- SUPPLIED MATERIAL:
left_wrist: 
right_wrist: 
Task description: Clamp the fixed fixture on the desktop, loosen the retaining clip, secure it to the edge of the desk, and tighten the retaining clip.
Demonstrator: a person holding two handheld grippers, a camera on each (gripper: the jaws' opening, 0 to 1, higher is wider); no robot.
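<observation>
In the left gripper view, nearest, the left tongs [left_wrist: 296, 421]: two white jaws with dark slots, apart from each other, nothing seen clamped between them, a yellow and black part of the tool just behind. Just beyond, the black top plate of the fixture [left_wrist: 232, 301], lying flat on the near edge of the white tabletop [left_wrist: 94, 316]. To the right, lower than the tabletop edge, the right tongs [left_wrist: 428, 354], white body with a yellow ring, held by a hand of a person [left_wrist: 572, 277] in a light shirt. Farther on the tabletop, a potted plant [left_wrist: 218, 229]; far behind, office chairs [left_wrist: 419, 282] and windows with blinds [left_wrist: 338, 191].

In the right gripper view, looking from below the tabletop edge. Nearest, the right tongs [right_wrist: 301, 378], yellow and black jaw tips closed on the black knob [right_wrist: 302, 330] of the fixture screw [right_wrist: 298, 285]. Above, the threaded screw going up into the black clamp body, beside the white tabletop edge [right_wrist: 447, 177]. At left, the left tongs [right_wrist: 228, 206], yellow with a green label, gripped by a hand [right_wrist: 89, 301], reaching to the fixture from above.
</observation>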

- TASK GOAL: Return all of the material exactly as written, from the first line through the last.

- THE ANSWER:
left_wrist: 
right_wrist: 
Task description: Clamp the fixed fixture on the desktop, loosen the retaining clip, secure it to the edge of the desk, and tighten the retaining clip.
Demonstrator: a person holding two handheld grippers, a camera on each (gripper: the jaws' opening, 0 to 1, higher is wider); no robot.
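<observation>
In the left gripper view, nearest, the left tongs [left_wrist: 296, 421]: two white jaws with dark slots, apart from each other, nothing seen clamped between them, a yellow and black part of the tool just behind. Just beyond, the black top plate of the fixture [left_wrist: 232, 301], lying flat on the near edge of the white tabletop [left_wrist: 94, 316]. To the right, lower than the tabletop edge, the right tongs [left_wrist: 428, 354], white body with a yellow ring, held by a hand of a person [left_wrist: 572, 277] in a light shirt. Farther on the tabletop, a potted plant [left_wrist: 218, 229]; far behind, office chairs [left_wrist: 419, 282] and windows with blinds [left_wrist: 338, 191].

In the right gripper view, looking from below the tabletop edge. Nearest, the right tongs [right_wrist: 301, 378], yellow and black jaw tips closed on the black knob [right_wrist: 302, 330] of the fixture screw [right_wrist: 298, 285]. Above, the threaded screw going up into the black clamp body, beside the white tabletop edge [right_wrist: 447, 177]. At left, the left tongs [right_wrist: 228, 206], yellow with a green label, gripped by a hand [right_wrist: 89, 301], reaching to the fixture from above.
</observation>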

The required output has been given.